## WHAT THIS TASK INVOLVES
Report every line of the data where the string "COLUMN" appears.

DATA FOR PROCESSING Block Start

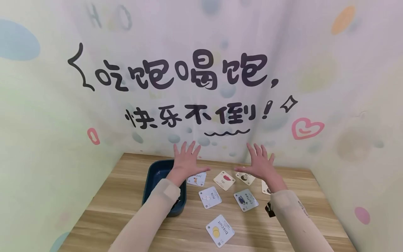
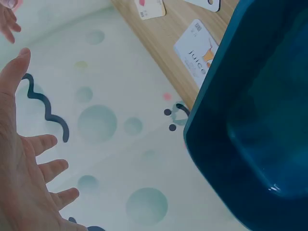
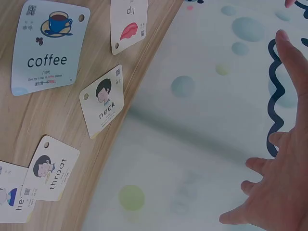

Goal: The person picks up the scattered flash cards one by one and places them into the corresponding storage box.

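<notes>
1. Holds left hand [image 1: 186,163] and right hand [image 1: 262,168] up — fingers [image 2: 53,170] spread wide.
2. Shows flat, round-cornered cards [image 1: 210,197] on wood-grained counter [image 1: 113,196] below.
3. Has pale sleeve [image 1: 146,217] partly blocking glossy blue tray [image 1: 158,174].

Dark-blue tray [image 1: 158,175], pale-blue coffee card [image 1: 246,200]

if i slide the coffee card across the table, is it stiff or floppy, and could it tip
The coffee card is probably fairly stiff: it lies flat, with no visible creases. It looks thin, so it is likely light. Lying flat on the smooth-looking table, it should slide rather than roll or tip.
</notes>
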### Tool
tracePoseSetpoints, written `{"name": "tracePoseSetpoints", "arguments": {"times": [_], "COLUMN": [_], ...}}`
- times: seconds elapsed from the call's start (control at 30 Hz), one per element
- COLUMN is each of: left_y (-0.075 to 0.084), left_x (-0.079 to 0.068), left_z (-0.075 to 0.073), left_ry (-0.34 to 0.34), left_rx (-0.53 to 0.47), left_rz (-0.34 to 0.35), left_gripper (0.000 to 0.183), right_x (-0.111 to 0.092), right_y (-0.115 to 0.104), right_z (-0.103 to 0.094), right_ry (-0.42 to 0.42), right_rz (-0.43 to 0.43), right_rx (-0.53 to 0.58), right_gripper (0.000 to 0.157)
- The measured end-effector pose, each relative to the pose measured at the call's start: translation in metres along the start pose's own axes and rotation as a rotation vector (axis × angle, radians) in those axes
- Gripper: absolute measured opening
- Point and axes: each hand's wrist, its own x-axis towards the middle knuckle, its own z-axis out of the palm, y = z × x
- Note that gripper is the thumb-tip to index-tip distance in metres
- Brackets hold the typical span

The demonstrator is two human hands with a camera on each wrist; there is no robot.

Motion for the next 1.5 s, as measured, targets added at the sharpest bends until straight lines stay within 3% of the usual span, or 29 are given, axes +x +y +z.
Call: {"name": "tracePoseSetpoints", "arguments": {"times": [0.13, 0.7, 0.93, 1.17, 1.5], "left_y": [-0.003, -0.02, -0.028, -0.035, -0.046], "left_x": [-0.004, -0.028, -0.04, -0.05, -0.066], "left_z": [-0.005, -0.021, -0.016, -0.008, 0.001], "left_ry": [0.03, 0.036, 0.04, 0.029, 0.067], "left_rx": [0.016, 0.013, -0.054, -0.051, -0.064], "left_rz": [0.001, -0.026, -0.041, -0.061, -0.07], "left_gripper": [0.103, 0.099, 0.097, 0.098, 0.096], "right_x": [-0.001, -0.012, -0.015, -0.022, -0.029], "right_y": [0.001, 0.004, 0.011, 0.019, 0.034], "right_z": [0.002, 0.004, 0.011, 0.018, 0.028], "right_ry": [0.017, -0.013, -0.006, -0.001, -0.004], "right_rz": [-0.01, -0.031, -0.039, -0.045, -0.024], "right_rx": [0.003, 0.003, 0.012, 0.031, 0.03], "right_gripper": [0.118, 0.112, 0.113, 0.11, 0.107]}}
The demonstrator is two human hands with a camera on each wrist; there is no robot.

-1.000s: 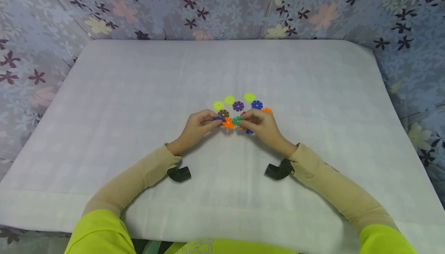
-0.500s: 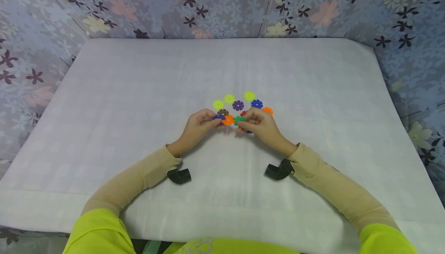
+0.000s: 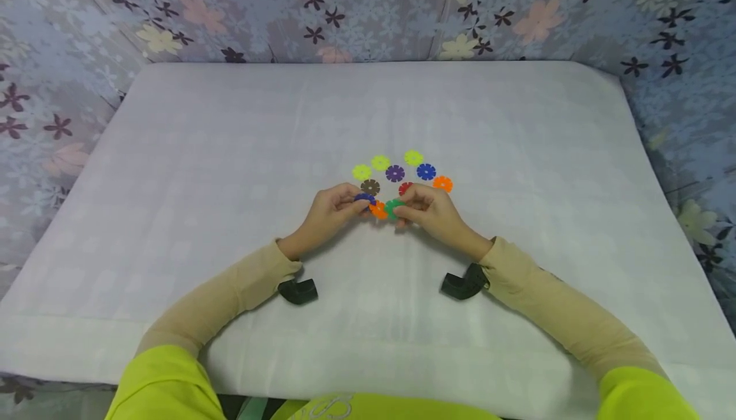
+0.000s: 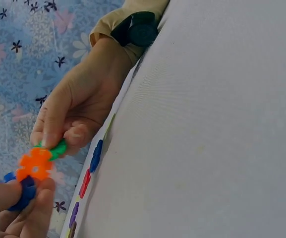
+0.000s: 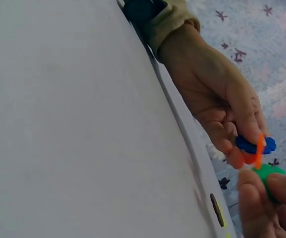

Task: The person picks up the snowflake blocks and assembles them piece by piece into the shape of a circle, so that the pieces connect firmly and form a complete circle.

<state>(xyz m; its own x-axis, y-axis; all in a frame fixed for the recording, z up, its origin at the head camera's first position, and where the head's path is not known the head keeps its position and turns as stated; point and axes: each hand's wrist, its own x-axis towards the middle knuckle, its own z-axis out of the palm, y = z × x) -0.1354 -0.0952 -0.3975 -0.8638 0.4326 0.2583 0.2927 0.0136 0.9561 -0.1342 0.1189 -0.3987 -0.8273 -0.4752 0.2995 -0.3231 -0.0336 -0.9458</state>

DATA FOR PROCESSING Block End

## THE COMPLETED TASK
tracePoseSetpoints, written `{"name": "tracePoseSetpoints", "arguments": {"times": [_], "COLUMN": [_], ...}}`
- COLUMN is each of: left_y (-0.075 to 0.084), left_x (-0.079 to 0.068), left_z (-0.075 to 0.073), left_ry (-0.34 to 0.34), left_rx (-0.53 to 0.47), left_rz (-0.34 to 0.35), left_gripper (0.000 to 0.183), right_x (-0.111 to 0.092), right_y (-0.115 to 0.104), right_z (-0.103 to 0.094), right_ry (-0.42 to 0.42), right_rz (-0.43 to 0.43), right_rx (-0.53 to 0.58), right_gripper (0.000 to 0.157)

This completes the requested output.